Schwäbische Zeitung: Trost von Gauck und Kretschmann - Leitartikel
Leutkirch (ots)
Ein evangelischer Pastor und ein katholischer Lehrer taten bei der Gedenkveranstaltung in Titisee-Neustadt ihre Arbeit: Sie hörten zu, trösteten, gaben Orientierung, beteten mit den Menschen, die an dem kalten Samstagmorgen im Münster St. Jakobus in Neustadt zusammengekommen waren, weil ein Verwandter, ein Freund oder ein Kollege ums Leben gekommen war. Bundespräsident Joachim Gauck, er war zu DDR-Zeiten evangelischer Pastor, und Ministerpräsident Winfried Kretschmann, der Lehrer und bekennende Katholik, wurden für die vielen von der Brandkatastrophe im Schwarzwald betroffenen Menschen zu Stützen: Sie gaben Halt und Kraft.
In dieser Situation versuchen sich Gauck und Kretschmann ebenso wenig wie die Bischöfe Robert Zollitsch und Ulrich Fischer an Erklärungen für das Unerklärliche.

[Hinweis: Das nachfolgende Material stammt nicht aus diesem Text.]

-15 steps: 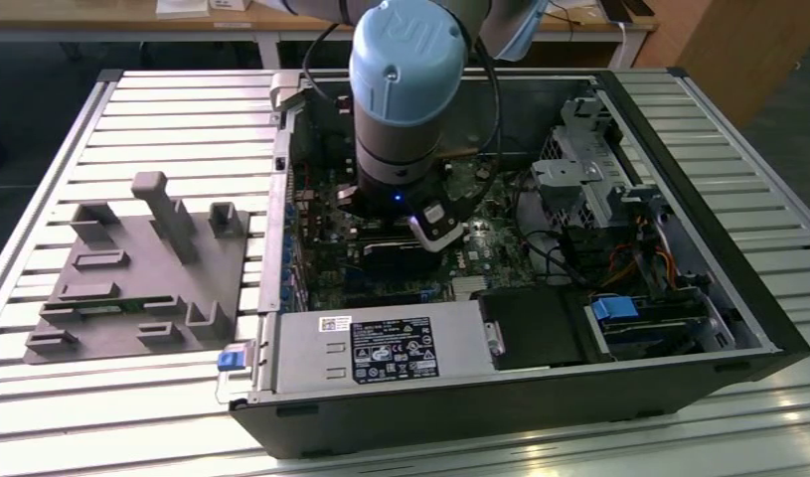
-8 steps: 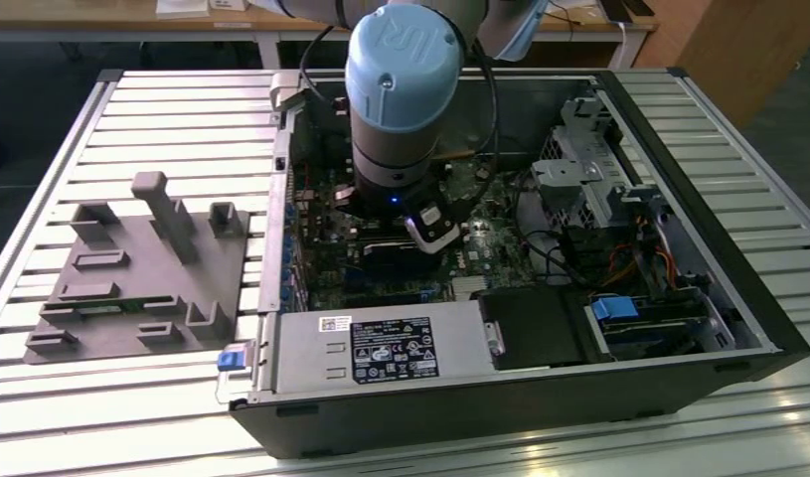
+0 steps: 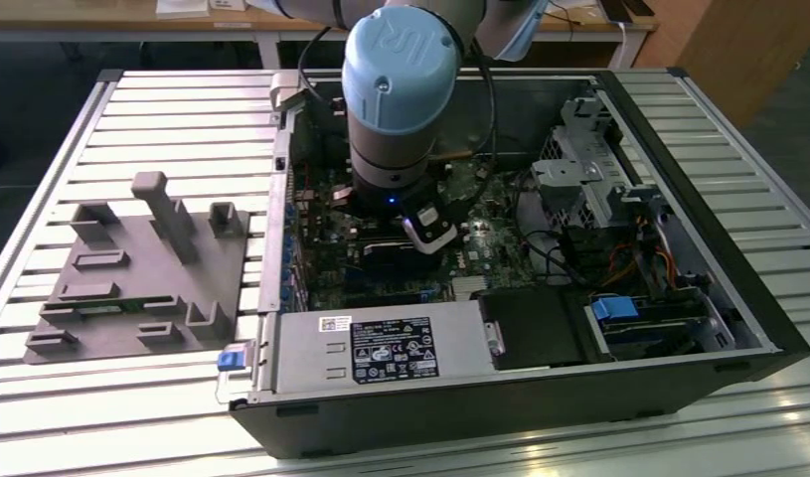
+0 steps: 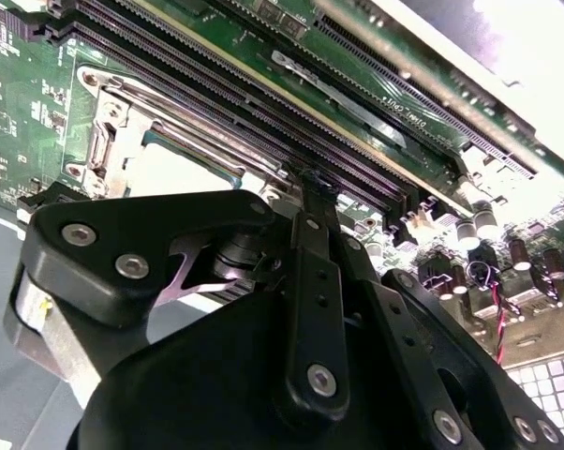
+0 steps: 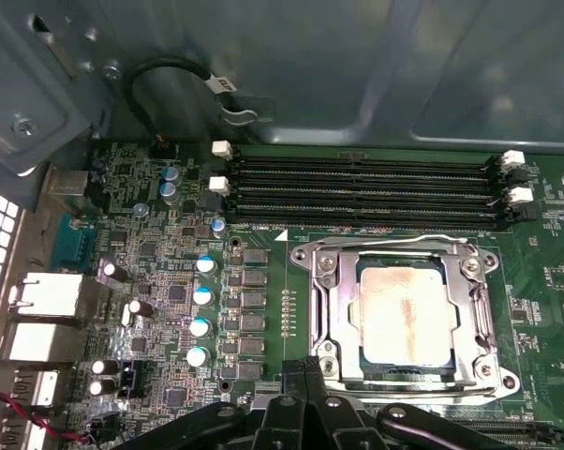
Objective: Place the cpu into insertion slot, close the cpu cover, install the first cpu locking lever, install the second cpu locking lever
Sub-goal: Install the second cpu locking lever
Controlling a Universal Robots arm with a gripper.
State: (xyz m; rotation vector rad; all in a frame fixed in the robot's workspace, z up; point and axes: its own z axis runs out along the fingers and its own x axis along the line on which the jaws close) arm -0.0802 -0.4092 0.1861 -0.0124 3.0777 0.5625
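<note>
A slatted metal counter (image 3: 60,169) carries the open computer case (image 3: 723,298). The arm reaches straight down into it, its claw (image 5: 305,370) together just at the socket's edge. The chip (image 5: 406,314) lies in the socket (image 5: 329,281), under the metal frame (image 5: 474,319); memory slots (image 5: 357,192) run close beside.

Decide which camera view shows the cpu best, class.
The first wrist view: the cpu shows face-on inside its metal frame. The second wrist view catches a pale slice of it behind the tool; in the exterior view the arm blocks it.
</note>
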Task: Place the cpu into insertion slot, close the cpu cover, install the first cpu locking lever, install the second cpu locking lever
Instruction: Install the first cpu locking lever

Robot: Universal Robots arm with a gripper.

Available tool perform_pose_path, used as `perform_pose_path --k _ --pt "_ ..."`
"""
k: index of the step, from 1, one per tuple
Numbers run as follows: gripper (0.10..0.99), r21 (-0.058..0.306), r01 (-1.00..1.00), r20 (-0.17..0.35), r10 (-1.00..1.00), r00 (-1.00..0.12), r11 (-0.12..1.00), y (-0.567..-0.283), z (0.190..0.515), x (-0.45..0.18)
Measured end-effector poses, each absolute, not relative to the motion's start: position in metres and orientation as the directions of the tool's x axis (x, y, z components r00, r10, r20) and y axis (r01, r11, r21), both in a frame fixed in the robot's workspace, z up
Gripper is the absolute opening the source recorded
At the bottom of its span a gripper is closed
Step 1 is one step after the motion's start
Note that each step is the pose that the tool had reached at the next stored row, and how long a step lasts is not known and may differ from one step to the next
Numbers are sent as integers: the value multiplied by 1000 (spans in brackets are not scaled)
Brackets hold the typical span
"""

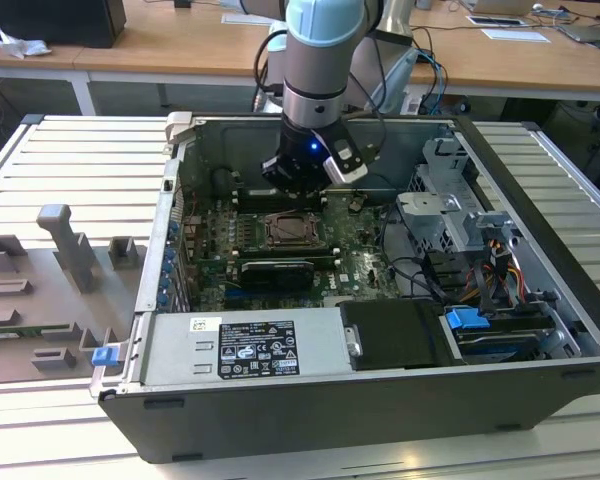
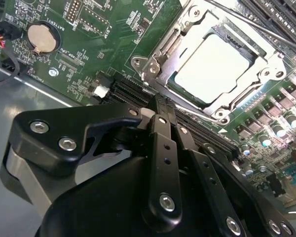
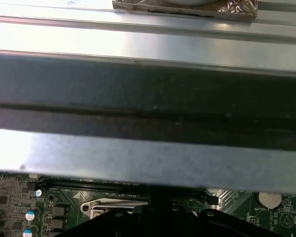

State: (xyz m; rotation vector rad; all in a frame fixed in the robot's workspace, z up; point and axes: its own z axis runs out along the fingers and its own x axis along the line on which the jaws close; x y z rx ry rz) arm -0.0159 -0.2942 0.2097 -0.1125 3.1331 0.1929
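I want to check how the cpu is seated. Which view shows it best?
The second wrist view: the cpu lies close up in the insertion slot, framed by the cpu cover. In the exterior view it is small and distant. The first wrist view catches a metal edge of the socket.

This was a robotics lab or workshop: an opened computer case (image 1: 380,300) lay on a slatted metal workbench (image 1: 70,170), with wooden desks (image 1: 180,50) and cabling behind it.
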Motion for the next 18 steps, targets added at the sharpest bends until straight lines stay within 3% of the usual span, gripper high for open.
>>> perform_pose_path --k 18 --pt "106 107 -71 -4 -71 -997 992 -294 204 -15"
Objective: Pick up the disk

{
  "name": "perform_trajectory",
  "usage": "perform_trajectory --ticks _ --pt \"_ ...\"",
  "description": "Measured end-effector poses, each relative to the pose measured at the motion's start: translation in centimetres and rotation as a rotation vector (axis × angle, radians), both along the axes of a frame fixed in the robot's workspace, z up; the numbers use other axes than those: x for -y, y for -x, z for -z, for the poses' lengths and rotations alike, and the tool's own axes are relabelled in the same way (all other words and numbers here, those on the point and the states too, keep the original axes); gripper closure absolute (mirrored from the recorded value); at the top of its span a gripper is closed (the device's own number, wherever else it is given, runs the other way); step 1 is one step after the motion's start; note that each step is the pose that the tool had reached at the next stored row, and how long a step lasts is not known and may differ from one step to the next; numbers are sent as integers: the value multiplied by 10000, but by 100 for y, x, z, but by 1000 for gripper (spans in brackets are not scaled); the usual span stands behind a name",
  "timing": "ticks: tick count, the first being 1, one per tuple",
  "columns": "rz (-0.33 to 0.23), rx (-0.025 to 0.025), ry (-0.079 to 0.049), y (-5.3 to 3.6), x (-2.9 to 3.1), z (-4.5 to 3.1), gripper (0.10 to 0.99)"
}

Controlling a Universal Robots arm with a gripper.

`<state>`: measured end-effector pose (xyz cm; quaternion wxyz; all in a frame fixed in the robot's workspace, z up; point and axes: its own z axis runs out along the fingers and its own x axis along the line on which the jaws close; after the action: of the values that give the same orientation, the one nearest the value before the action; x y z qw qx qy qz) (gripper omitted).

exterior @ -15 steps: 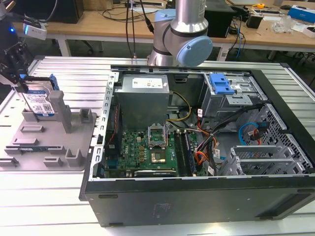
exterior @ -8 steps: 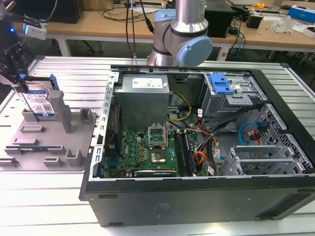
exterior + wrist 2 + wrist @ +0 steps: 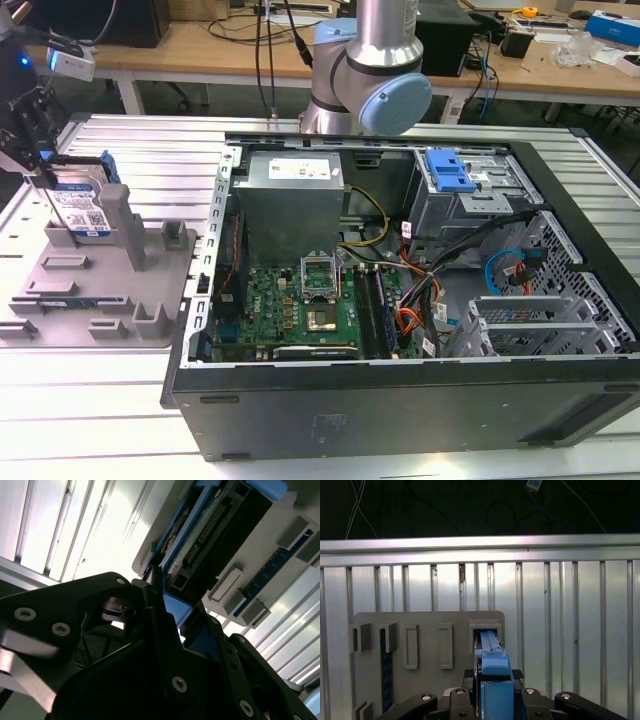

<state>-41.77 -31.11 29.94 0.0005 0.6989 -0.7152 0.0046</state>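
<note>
The disk [image 3: 85, 210] stands on edge in a slot of the grey holder tray [image 3: 110, 300] at the exterior view's left, with its white-and-blue label facing the camera. My gripper [image 3: 38, 160] comes down on the disk's upper end. In the first wrist view the disk's blue side rail [image 3: 494, 665] runs edge-on between the two black fingers [image 3: 470, 676], which press against both its sides. The second wrist view shows the disk's dark underside and connector edge [image 3: 210, 535] from close by, with a fingertip [image 3: 156, 575] against the rail.
An open computer case [image 3: 400, 420] lies on its side to the exterior view's right of the tray, with a motherboard [image 3: 300, 310] and a blue drive-bay caddy [image 3: 448, 170] inside. The arm's base [image 3: 370, 70] stands behind the case. Other posts [image 3: 178, 238] rise from the tray.
</note>
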Motion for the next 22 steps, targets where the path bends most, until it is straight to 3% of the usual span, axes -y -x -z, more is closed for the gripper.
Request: perform_trajectory --ticks 6,7,11,15,19,22 --pt "0 0 1 0 0 -137 718" --pt "0 -1 1 0 0 -231 718" --pt "0 -1 1 -2 0 -426 718" --pt "0 -18 0 -5 1 -755 718" --pt "-1 -19 0 -5 11 -952 718" --pt "-1 -20 0 -5 26 -1146 718"
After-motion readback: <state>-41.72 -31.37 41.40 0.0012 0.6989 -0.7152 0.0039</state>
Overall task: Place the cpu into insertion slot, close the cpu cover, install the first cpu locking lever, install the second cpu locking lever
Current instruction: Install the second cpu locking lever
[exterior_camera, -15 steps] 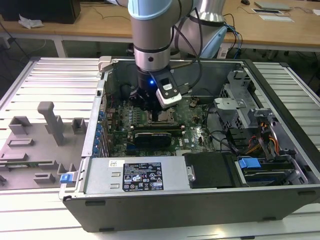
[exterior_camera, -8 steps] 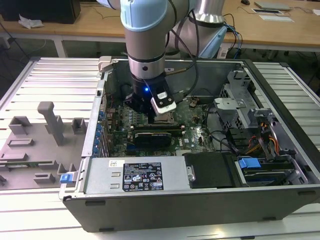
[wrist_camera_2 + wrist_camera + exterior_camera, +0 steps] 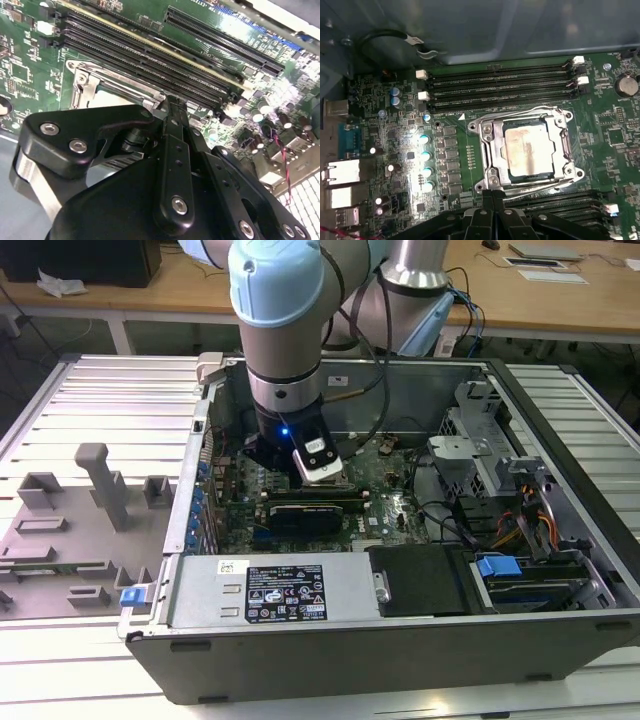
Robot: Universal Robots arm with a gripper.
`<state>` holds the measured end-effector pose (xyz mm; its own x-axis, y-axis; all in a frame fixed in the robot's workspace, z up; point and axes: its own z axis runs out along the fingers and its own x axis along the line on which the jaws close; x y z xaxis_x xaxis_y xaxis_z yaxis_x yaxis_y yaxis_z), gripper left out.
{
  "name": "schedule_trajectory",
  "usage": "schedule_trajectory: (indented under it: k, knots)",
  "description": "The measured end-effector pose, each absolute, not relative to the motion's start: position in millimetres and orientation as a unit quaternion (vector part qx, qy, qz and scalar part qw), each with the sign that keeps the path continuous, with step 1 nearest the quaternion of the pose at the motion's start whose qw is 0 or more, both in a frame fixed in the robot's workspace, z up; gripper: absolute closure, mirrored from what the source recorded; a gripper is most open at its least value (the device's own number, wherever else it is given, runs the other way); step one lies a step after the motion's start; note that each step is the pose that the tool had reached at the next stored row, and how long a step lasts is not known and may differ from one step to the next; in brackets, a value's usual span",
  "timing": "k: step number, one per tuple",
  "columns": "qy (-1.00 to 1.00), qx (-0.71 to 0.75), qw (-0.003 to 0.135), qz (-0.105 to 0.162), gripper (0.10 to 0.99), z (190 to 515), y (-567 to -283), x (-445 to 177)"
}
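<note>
Gripper (image 3: pixel 492 207), fingers together and empty, beside the covered cpu (image 3: pixel 527 150).
Risk: fingertips slipping off a locking lever (image 3: pixel 530 186), scraping the cpu cover (image 3: pixel 490 150).

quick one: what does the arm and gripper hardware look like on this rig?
The arm has light-blue joint caps over silver-grey tubes, black cables alongside, and a small blue light on the black wrist. The gripper is matte black, with flat linkage plates fastened by silver screws.
</note>
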<state>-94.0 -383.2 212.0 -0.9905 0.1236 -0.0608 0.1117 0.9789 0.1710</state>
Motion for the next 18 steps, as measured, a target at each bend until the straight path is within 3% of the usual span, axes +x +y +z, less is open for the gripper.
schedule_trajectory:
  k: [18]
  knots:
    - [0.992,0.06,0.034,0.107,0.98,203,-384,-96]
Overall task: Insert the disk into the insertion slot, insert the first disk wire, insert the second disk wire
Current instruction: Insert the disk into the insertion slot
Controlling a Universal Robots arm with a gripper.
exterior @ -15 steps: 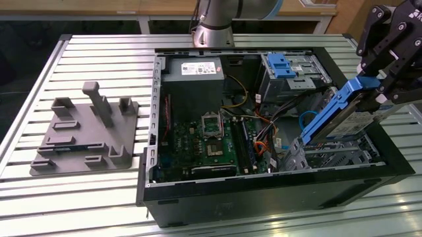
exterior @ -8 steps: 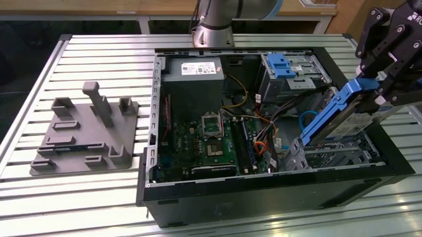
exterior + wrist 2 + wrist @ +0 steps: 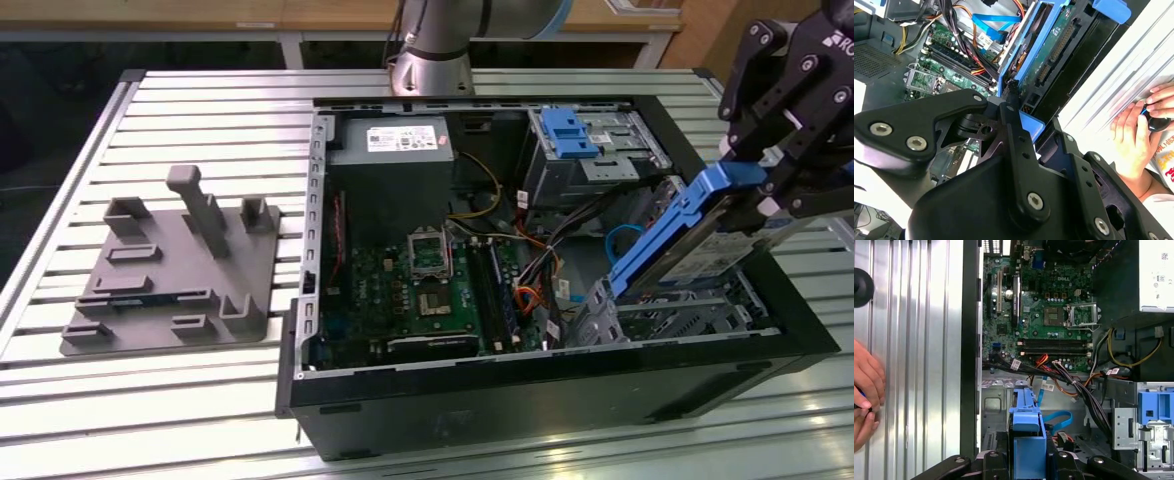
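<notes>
**Disk held on a slant over the drive cage**

I have the gripper (image 3: 755, 190) clamped hard on the upper end of the disk (image 3: 694, 250). Its fingers press on the blue bracket and hold nothing else. The disk hangs tilted inside the open computer case (image 3: 534, 395). Its long axis runs from the claw down and toward the exterior view's left.

The insertion slot (image 3: 674, 318) is the perforated silver cage in the case's corner on the exterior view's right. It lies directly below the disk's low end, so it is under the claw, not beside it. I judge the disk not yet seated. I cannot tell whether its low edge touches the cage.

In the first wrist view a blue cable (image 3: 1054, 414) loops just beside the cage. The taller bay with the blue latch (image 3: 577, 135) stands farther back.

The case lies on a slatted metal table (image 3: 200, 100). A grey fixture (image 3: 174, 270) sits well apart, toward the exterior view's left. A person's hand (image 3: 866, 385) rests on the table near the case wall.
</notes>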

Denn das kriminaltechnische Untersuchungsergebnis zur Frage, warum eine Gasflasche in einer Behindertenwerkstatt stand, mag wichtig sein, gibt aber keine Antwort auf die vielen Fragen, die die Menschen bewegen.
Politiker wie Bundespräsident Gauck und Ministerpräsident Kretschmann braucht unser Land gerade jetzt. Gestandene Frauen und Männer, die auch mal an Mikrophonen und Reportern vorbei gehen können, ohne dabei automatisch Sprechblasen abzusondern. Politiker, die es aushalten, dass sie zwar gefragt sind, aber in diesem Fall nichts zu sagen haben. Und die das auch zugeben können. Sie sind die Gegenentwürfe zu den blassen Politiker-Technokraten, die in einem Atemzug vom Klimaschutz über die Euro-Finanzkrise bis hin zu demographischen Wandel alles erklären und den politischen Gegner gleich noch mit abbügeln.
Die Erkenntnis bleibt nach der Tragödie von Titisee-Neustadt - nicht nur als Hinweis in die Politik hinein, sondern auch an Kirchen, Wirtschaft, Medien: Wähler, Gläubige, Kunden und Leser wünschen sich stärker denn je Glaubwürdigkeit und Authentizität. Das sind Werte, die von den jeweils Handelnden Rückgrat, Glauben und Überzeugung erfordern.